Девушка поощряла сумасбродные фантазии близнецов, и они представляли себя такими, какими видела их она, и стремились, так же как и она, к жизни, полной приключений. Для братьев Ана была олицетворением их независимости. А они для нее представляли собой средство обрести свободу.

КОМПРОМИСС

С Леоноры и Элены наверху снимали мерки для новых платьев, а Эухенио как раз устроился в кабинете с утренними газетами, кофе и сигарой, когда к нему вошли сыновья.

– Нам нужно поговорить, папа, – сказал Иносенте.

Эухению свернул газету, отложил ее в сторону и жестом предложил близнецам сесть.

– Мы бы хотели вступить во владение фермой и плантацией на Пуэрто-Рико, которые нам достались в наследство от Тио Родриго, – объявил Рамон.

– Я планирую продать эту собственность.

– Но из гасиенды можно извлечь гораздо большую пользу, – начал Иносенте, – чем незначительный единовременный доход, – закончил Рамон.

– Мы заглянули в отчеты. – Иносенте разложил перед отцом бумаги. – Тио Родриго приобрел ферму в Кагуасе пять лет назад. Она ближе к столице, нежели плантация, и он использовал ее в качестве тихого убежища от городской жизни.

– Ферма снабжала его суда продовольствием: фруктами, овощами, курятиной и свининой, – добавил Рамон. – Муж и жена с тремя взрослыми сыновьями выполняют все работы по посадке и сбору урожая и живут на территории фермы в обмен на маленький клочок земли, с которого кормятся сами. Они заботились о доме Тио Родриго, когда он был в отъезде, а когда приезжал, жена и дочь убирали комнаты и готовили пищу. Кроме того, мы нашли здесь расходы на оплату поденщиков, которых нанимают, когда управляющий и его семья не справляются с большим урожаем.

– Мы изучили все возможности, – подхватил Иносепте. – Книга полковника Джорджа Флинтера помогла нам понять перспективы.

– Полковника Флинтера? – Эухенио приподнял брови. Потом отхлебнул кофе. Он совсем остыл.

– Вы его знаете? – горячо воскликнул Рамон.

– Если это тот самый человек… краснолицый, наглый, драчливый ирландец. Он воевал на стороне Испании против Боливара в Испанской Америке, а потом отличился здесь, сражаясь с карлистамн.

– Его книгу опубликовали в Англии в тысяча восемьсот тридцать третьем году, – пояснил Рамон, – но он работал на испанскую Корону…

– Ему поручили проинспектировать Пуэрто-Рико, – вмешался Иносенте.

– И обратить особое внимание на сельское хозяйство, – добавил Рамон.

– Мы прочитали испанское издание тысяча восемьсот тридцать четвертого года, – сказал Иносенте.

– Никогда бы не подумал, что он был писателем… – Эухенио пригладил усы. – Хотя говорить он мог, пока у тебя уши не заболят…

– Как бы то ни было, – вернул Иносенте отца к теме разговора, – его отчеты довольно информативны. Урожай с куэрда больше, чем где-либо в Вест-Индии. – Он показал на колонку цифр. – Вот здесь, например, сказано, что урожай риса снимается трижды в год, в то время как на близлежащих островах, таких как Эспаньола, рис созревает только два раза.

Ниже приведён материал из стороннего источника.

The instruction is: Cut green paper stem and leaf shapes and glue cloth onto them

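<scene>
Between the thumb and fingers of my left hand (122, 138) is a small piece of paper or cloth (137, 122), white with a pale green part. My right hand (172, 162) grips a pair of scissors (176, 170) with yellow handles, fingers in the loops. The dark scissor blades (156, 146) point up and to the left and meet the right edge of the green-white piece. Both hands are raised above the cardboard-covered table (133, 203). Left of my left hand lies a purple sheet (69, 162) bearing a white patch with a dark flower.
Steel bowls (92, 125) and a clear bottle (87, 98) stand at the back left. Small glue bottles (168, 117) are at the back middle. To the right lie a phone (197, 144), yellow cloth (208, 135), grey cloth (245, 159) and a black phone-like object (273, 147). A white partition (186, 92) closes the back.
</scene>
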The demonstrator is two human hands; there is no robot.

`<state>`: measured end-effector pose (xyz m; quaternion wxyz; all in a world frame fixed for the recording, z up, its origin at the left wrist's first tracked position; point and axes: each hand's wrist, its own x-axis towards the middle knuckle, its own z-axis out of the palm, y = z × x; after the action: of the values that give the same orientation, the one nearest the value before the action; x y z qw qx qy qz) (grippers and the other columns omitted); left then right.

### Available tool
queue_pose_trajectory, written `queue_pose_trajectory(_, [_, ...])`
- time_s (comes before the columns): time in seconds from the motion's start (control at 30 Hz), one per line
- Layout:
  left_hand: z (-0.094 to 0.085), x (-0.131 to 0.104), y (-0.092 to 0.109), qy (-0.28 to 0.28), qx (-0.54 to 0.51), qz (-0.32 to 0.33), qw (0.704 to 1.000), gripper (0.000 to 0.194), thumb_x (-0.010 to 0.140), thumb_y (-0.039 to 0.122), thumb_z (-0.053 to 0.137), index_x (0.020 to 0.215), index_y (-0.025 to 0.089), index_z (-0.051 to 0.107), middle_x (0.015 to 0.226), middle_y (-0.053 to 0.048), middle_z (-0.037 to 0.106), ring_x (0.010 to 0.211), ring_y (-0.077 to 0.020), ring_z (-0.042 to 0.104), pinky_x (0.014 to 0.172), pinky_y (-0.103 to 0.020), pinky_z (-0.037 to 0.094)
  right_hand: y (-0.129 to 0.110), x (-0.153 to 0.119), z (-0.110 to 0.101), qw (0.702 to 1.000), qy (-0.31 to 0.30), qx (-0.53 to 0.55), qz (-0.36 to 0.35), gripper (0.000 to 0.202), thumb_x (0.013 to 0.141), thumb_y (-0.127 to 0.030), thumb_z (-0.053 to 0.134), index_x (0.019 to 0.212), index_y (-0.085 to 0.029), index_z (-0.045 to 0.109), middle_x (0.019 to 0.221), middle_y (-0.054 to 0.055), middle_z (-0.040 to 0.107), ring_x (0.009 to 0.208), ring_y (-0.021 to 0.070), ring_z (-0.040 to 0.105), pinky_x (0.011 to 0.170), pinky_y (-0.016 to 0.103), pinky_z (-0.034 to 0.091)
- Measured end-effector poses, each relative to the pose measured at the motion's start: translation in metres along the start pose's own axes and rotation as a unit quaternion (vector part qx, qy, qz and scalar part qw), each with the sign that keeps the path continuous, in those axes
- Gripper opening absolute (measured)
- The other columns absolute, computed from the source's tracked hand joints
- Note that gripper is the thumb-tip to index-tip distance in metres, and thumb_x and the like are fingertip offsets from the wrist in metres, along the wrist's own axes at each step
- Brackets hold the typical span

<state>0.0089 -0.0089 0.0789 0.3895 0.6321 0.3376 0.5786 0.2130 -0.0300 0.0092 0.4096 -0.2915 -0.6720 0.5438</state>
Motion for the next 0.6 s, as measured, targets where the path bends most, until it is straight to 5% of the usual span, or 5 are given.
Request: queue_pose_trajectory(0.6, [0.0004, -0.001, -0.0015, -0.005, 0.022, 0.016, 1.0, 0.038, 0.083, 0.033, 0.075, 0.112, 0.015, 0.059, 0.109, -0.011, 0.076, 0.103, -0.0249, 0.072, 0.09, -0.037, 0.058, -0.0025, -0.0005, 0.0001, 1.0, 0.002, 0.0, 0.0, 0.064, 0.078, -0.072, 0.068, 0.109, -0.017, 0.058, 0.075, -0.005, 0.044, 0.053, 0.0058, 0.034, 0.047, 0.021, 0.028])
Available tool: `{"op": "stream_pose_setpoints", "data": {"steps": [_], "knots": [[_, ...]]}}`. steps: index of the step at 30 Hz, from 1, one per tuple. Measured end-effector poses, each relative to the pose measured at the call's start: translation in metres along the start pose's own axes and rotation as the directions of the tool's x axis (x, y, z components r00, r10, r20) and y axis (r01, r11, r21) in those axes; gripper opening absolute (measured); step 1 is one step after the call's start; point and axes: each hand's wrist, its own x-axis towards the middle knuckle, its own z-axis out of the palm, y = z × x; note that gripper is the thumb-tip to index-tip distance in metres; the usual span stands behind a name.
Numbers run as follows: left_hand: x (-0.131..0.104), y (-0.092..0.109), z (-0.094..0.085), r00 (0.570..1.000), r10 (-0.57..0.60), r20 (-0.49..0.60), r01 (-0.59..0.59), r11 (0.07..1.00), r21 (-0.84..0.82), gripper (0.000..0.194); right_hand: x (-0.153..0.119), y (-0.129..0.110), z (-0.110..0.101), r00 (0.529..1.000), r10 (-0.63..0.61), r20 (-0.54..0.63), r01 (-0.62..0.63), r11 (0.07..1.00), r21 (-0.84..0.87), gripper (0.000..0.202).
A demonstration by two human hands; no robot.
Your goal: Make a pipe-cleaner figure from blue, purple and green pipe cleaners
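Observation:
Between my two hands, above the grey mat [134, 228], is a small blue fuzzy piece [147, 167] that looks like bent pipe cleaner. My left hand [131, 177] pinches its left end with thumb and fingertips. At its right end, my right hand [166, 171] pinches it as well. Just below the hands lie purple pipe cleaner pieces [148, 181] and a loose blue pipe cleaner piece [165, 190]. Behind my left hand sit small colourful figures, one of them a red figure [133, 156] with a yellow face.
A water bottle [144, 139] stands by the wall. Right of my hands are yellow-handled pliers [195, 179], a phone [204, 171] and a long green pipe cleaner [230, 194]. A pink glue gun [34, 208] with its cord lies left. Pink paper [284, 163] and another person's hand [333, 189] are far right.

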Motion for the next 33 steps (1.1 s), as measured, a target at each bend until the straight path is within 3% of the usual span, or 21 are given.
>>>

– Ты хочешь выращивать рис? – Эухенио все еще пытался нарисовать в воображении полковника Флинтера, пытаясь отделаться от воспоминаний о его бахвальстве и потрясающем таланте перепивать всех за столом.

– Нет, папа, – ответил Рамон. – Это просто наглядный пример плодородия почвы. Посмотрите, урожай батата, овощных бананов и апельсинов на этом острове в четыре раза выше, чем в любом другом регионе Вест-Индии.

– Мы планируем заниматься сахарной плантацией, – продолжил Иносенте. – Дела на ферме в Кагуасе и так идут хорошо, а гасиенда на другом конце острова заброшена и должным образом не эксплуатируется.

– Согласно приведенным здесь данным, – Рамон полистал бумаги, – сахарного тростника на Пуэрто-Рико стирают в пять раз больше, чем на других островах. В пять раз, папа!

– И все это вы нашли в отчетах Флинтера? – Эухенио никак не мог выкинуть из головы образ чванливого полковника, выдающего себя за эксперта по сельскому хозяйству.

– Книга представляет собой всеобъемлющее исследование, – настаивал Иносенте. – Его рекомендации европейцам, которые хотят поселиться на острове, четко сформулированы и обоснованны.

– Мы рассчитываем через пять лет начать получать прибыль, – сказал Рамон.

– Но ни один из вас в жизни и кустика не посадил.

Рамон улыбнулся:

– Мы будем управлять людьми, которые станут выполнять все работы.

Эухенио поднял глаза на сыновей и увидел на их сияющих лицах азарт и нетерпение. Многие годы не замечал он за близнецами такого энтузиазма.